2. Detectando despolarização da membrana e ruptura

1. Preparar reagentes
   1. Prepare um estoque de 50 mM de DiBAC ₄ (3) em 100% DMSO, e um mg / ml 2 de PI em DDH ₂ O. O DiBAC ₄ (3) estoque é estável a -20 ° C durante pelo menos 6 meses. O estoque PI é estável a 4 ° C durante pelo menos 6 meses.
   2. Enrole ações em papel alumínio para proteger da luz.
2. Carregamentobactérias
   1. Agregar as células bacterianas a partir do passo 1.2.2 por centrifugação a 2400 xg durante 10 min à temperatura ambiente e lava-se duas vezes, removendo o sobrenadante, ressuspender o sedimento em 10 ml de 1x com fosfato tamponado salino (PBS), e centrifuga-se novamente a 2.400 xg durante 10 min.
   2. Remover o sobrenadante e ressuspender o pellet em PBS no volume original. Isto irá fornecer durante cerca de 10 ⁸ unidades formadoras de colônias de bactérias por ml. Remover 1 ml (suficiente para cinco amostras) de células lavadas e colocar num tubo de microcentrífuga.
   3. Para estas células, adicionar 25 ul de uma solução 1 M esterilizado por filtro de estoque de glicose (preparado em _ddH2O e filtrada através de um filtro de 0,45 um) para uma concentração final de glicose 25 mM, e incubar em um bloco de aquecimento de 37 ° C por quinze minutos. NOTA: Este fornece energia para todos os canais de membrana ATP-dependentes e componentes celulares. A necessidade para esta etapa podem variar, dependendo da experiência.
   4. Adicionar 5 mL de 50 mM DiBAC ₄ (3) estoque e 10 mL do estoque 2 mg / ml PI. Isto proporciona uma concentração final de 250 nM e 20 ug / ml, respectivamente. Misture bem por pipetagem cima e para baixo várias vezes. Adicionar 200 ul desta suspensão de células a cada poço de amostra de um claro placa de 96 poços.
3. A detecção de fluorescência
   1. Colocar a placa num pré-aquecido (37 ° C), leitor de placas de detecção de fluorescência.

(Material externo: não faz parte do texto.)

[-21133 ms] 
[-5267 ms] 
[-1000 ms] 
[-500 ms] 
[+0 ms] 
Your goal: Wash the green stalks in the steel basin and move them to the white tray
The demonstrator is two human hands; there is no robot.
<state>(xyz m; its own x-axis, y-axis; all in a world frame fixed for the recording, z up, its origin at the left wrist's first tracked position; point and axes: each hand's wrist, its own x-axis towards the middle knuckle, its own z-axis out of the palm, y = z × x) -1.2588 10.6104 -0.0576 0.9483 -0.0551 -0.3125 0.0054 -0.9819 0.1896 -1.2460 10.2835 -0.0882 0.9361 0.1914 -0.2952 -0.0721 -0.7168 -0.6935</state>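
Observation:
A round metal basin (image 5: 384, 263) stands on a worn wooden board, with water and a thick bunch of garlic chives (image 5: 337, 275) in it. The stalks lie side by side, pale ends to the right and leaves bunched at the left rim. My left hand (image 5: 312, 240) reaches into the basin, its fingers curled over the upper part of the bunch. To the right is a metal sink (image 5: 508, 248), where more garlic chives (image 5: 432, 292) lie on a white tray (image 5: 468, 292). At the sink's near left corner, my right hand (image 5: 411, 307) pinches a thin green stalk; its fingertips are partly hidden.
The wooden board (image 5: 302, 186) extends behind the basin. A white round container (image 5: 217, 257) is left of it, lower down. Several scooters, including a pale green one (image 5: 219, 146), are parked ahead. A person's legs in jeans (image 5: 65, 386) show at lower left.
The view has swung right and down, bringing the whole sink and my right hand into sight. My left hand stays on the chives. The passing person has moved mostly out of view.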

   2. Certifique-se de que os filtros apropriados estão em vigor para DiBAC ₄ (3) (490 nm de excitação, emissão 516 nm) e PI (535 nm de excitação, emissão 617 nm).
   3. Para permitir (e ao ​​mesmo tempo monitorar) equilíbrio de DiBAC ₄ (3) sobre a membrana, defina o leitor a tomar medidas de fluorescência a cada min por cerca de 30-40 minutos, ou até que a leitura se estabilize, o que serve como uma leitura "pré-tratamento".

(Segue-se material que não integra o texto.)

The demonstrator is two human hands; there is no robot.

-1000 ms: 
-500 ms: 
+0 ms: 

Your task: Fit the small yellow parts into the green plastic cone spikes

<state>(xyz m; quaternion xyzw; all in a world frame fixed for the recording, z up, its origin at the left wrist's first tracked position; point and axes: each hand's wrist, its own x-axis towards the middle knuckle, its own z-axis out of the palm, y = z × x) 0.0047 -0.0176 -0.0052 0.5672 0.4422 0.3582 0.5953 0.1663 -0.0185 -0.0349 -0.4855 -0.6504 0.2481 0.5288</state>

   4. Ejetar placa e adicionar o agente experimental de escolha e immediately colocar a placa de volta na leitora para continuar a monitorizar DiBAC ₄ (3) e fluorescência de PI para o período de tempo desejado. Se o tratamento de várias amostras de uma vez, usando uma pipeta de canais múltiplos pode ser útil adicionar o agente ao mesmo tempo para todos os poços.

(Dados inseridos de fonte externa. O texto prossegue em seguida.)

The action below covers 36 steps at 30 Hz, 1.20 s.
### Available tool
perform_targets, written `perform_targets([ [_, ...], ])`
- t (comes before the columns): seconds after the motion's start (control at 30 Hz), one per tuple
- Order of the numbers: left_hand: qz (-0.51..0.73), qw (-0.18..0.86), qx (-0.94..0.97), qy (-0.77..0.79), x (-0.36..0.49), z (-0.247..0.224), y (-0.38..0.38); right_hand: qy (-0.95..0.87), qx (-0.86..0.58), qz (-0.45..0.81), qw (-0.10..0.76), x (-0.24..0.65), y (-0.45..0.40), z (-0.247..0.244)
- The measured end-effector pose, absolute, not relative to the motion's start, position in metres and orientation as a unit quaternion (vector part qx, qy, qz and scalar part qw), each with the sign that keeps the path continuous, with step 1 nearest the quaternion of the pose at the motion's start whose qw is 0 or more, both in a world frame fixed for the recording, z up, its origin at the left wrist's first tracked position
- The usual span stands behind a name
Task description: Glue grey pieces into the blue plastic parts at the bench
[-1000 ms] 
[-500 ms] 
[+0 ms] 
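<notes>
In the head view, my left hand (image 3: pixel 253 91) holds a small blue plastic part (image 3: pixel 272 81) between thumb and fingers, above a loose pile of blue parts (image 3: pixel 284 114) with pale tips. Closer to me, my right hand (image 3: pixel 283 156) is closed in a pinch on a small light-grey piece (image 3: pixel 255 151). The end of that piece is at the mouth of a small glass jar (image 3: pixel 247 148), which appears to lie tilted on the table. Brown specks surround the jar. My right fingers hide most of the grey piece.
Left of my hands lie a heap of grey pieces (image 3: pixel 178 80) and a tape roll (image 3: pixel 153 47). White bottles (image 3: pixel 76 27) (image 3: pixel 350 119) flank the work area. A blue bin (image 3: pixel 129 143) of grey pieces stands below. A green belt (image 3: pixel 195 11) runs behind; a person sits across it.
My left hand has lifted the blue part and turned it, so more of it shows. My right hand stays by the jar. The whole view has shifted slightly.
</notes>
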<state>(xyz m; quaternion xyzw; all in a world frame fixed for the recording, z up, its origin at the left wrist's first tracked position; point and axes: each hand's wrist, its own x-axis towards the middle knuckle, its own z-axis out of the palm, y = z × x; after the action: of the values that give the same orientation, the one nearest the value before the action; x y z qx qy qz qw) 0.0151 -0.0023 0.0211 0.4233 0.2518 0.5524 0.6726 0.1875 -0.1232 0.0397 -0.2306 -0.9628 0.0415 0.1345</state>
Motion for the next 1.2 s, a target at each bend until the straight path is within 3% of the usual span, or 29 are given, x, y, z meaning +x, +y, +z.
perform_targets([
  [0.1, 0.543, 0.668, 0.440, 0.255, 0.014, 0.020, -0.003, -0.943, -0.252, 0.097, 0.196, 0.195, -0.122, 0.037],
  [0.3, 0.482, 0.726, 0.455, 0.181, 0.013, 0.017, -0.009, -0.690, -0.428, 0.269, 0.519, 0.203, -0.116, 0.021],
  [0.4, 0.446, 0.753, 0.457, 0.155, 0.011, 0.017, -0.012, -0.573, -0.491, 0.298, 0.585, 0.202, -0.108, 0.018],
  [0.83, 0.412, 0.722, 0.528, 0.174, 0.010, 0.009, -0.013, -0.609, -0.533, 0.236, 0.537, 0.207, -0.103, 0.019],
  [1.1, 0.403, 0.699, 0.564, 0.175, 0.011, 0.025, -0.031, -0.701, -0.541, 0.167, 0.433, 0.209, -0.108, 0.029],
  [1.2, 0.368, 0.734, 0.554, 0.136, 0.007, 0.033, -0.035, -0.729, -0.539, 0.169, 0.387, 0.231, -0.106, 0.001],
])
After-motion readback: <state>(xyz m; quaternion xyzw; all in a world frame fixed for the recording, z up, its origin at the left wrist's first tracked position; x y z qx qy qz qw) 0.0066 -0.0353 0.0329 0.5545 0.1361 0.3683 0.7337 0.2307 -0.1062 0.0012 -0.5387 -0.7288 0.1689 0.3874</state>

   5. Exportar as leituras de um programa de análise de dados, como o Microsoft Excel. Gráfico de fluorescência ao longo do tempo para avaliar a despolarização da membrana e ruptura. O aumento de fluorescência de DiBAC e PI indica que a despolarização e ruptura ocorrem.

3. Detecção de alterações no intracelular de Ca ^{2 +} ou K ⁺ Concentrações

1. Preparar os reagentes e tampão de carregamento
   1. Preparar os seguintes reagentes: 5 mM de estoque do corante fluorescente sensível aos iões (Fura-2/AM ou PBFI / AM, adicionar a quantidade apropriada de DMSO para um tubo contendo 50 mg de corante), "100X" probenecida (adicionar 1 ml de PBS para um frasco de 77 mg). O solubilizadoCorantes podem ser congeladas a -20 ° C uma vez e são estáveis ​​em solução durante 3 meses, ao passo que a probenecida é estável em solução a -20 ° C durante 6 meses.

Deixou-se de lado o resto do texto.